Hacker News new | ask | show | jobs
by phillipcarter 1040 days ago
I find it a little funny that Redis is considered here. We use it! We just store vectors in redis, fetch what we need, and run cosine similarity in memory. It’s very fast and works well. It’s not suitable for large amounts of data, but if your “knowledge base” can be measured in MB of vectors (instead of GB or TB) then it’s worth considering.

I’m just not sure if I’d consider it a database. It’s just a long lived cache for us.

1 comments

How do you generate your vectors?

I'm working on something that needs a similar, small and fast, vector search implementation. Crucially we also need fast indexing speed for our usecase, but a bottlneck we're hitting is the time it takes to generate vector embeddings for larger documents in our dataset (a few megabytes in our case). Wondering what's the fastest way to approach that?

Are you tied to any particular transformer model? Using a smaller model, throwing more hardware at the problem, or generating embeddings in parallel are easy ways to make it faster. Depending on what you're doing with the output you may also consider truncating your documents (can be good for stuff like clustering) or breaking apart your documents (can improve search performance).

Another option if you just want search (and aren't training or tuning your own models) is a managed search offering where you aren't responsible for generating embeddings.

Thanks for the advice! We're not tied to any model, no.

Naively I guess, at first we hoped to get by using a 3rd party API. We're hosted in GCP and tried using the Vertex AI `textembedding-gecko` model initially. But now we're investigating running models on our own infra, although not sure where we've got with it yet as someone else is working on that.

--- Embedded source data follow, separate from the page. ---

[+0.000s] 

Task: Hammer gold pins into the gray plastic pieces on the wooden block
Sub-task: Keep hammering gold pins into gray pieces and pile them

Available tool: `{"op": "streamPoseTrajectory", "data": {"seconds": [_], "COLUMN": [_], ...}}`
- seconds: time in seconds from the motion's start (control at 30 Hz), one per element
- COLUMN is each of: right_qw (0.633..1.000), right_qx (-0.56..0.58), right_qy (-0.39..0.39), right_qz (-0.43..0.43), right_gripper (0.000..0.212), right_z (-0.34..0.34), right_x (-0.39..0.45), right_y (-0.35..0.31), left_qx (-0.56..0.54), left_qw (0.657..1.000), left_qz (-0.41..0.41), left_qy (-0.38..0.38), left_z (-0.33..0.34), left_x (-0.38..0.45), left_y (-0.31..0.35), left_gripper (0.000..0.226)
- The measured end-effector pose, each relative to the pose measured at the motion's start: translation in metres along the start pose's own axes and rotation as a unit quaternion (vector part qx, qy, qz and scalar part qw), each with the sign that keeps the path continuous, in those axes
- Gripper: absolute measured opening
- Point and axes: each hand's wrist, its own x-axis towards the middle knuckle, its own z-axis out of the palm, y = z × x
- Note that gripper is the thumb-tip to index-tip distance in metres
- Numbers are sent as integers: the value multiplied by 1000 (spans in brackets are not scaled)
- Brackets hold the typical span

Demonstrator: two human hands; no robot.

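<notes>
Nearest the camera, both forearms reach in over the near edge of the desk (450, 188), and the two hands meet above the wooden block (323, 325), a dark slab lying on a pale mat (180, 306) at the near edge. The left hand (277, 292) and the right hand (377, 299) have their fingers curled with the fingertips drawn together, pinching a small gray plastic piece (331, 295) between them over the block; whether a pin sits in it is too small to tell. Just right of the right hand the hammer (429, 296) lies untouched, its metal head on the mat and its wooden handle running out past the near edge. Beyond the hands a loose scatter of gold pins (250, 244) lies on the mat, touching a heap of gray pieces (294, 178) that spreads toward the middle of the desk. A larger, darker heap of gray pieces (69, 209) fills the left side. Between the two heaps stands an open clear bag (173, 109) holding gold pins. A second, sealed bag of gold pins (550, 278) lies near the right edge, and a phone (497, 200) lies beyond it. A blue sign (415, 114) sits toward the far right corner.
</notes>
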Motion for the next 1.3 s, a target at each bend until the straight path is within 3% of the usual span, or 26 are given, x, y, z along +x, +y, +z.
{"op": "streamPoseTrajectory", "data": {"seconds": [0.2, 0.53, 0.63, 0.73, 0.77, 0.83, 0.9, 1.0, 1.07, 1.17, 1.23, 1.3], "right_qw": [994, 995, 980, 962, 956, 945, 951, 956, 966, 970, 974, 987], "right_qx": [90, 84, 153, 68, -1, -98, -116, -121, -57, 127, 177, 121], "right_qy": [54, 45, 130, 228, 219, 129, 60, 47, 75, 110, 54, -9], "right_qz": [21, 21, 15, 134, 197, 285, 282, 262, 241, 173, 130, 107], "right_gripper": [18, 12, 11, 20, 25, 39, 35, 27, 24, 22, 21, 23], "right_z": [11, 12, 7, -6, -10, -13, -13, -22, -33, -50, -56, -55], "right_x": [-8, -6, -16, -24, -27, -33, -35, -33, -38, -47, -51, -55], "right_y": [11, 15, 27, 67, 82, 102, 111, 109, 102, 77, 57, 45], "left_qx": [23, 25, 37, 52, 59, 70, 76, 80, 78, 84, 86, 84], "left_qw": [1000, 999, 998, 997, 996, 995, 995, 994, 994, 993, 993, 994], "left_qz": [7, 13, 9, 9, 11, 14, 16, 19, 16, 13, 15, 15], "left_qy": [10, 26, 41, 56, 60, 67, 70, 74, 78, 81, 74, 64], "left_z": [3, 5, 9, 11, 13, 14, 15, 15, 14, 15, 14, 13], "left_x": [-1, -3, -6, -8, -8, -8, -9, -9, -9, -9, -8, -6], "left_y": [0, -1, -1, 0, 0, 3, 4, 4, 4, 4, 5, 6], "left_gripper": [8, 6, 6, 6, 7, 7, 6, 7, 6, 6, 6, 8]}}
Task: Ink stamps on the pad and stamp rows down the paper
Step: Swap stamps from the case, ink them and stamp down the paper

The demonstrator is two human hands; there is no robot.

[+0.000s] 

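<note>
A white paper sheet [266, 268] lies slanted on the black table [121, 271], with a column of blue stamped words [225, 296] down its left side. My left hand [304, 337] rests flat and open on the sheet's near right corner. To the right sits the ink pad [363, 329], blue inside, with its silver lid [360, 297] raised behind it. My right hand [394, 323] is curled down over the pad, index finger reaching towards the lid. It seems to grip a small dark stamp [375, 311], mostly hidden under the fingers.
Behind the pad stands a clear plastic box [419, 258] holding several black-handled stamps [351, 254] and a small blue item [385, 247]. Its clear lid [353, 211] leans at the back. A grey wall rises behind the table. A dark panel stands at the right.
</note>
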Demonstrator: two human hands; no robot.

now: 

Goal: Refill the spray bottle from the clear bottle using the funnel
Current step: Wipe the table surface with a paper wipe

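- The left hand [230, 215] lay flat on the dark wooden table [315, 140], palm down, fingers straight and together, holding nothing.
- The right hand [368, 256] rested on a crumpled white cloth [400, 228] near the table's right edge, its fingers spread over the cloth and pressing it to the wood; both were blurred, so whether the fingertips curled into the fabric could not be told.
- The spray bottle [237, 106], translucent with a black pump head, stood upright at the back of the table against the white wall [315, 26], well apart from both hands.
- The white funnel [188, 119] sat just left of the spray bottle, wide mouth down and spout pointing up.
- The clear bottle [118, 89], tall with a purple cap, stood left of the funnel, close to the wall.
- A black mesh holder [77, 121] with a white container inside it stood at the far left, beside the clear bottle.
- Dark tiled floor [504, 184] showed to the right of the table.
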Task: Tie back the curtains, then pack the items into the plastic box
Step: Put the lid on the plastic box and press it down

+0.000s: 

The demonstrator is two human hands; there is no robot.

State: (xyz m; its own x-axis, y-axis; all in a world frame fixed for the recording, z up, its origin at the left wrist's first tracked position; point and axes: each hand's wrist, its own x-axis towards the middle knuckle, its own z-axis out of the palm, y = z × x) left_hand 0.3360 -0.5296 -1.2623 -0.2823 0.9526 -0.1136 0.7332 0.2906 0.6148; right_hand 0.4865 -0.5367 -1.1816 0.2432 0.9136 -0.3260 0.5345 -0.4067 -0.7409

If you're committed to using a 3rd-party API, then parallelizing your API calls seems like the easiest way to speed things up. The benefits of a 3rd party API are - of course - that you're likely going to be able to generate embeddings using a much more powerful model. That being said, you may not need something as powerful as PaLM and having everything go over a network might just take too long. IME (which is entirely use-case dependent) something like SentenceTransformers (even the smallest pretrained models) can get you up and running on your own infra pretty quickly and generate embeddings with reasonable performance in a reasonable amount of time on modest hardware.
It's just OpenAI embeddings. We fetch them and just push then to Redis with a 30 day TTL. The backing data that's embedded rarely changes, so we don't need to create a new embedding for very often. We batch what needs to be embedded.

The full RAG workflow - using ADA to embed the user input, deserialize embeddings, run cosine similarity, and call gpt-3.5-turbo - is about 3 seconds end-to-end to get a result.

Thanks!

OpenAI embeddings are 1 per request payload, right? Have you hit any rate limits doing that?

We have a performance budget of ~1 second for the generate-index-search pipeline, which may or may not be feasible. I discounted OpenAI because it seemed like we're guaranteed to hit the rate limit if we flood them with concurrent requests for embeddings. Typical corpus size that we need to work with is 20 concurrent documents ranging from ~100kb to ~2mb. Chunking those documents to fit the 8k token context window balloons the request count further.

You absolutely want to chunk them smaller than 8k. Have you tested different chunk strategies? It can make a huge difference for actually recalling useful information in small enough chunks to be usable.
Thanks for the tip, I haven't played around with chunk size much at all so far.
marqo.ai has excellent indexing throughput as vector generation and vector retrieval are both contained within a marqo cluster. You can use it with multi-gpu, cpu, etc. It's also horizontally scalable.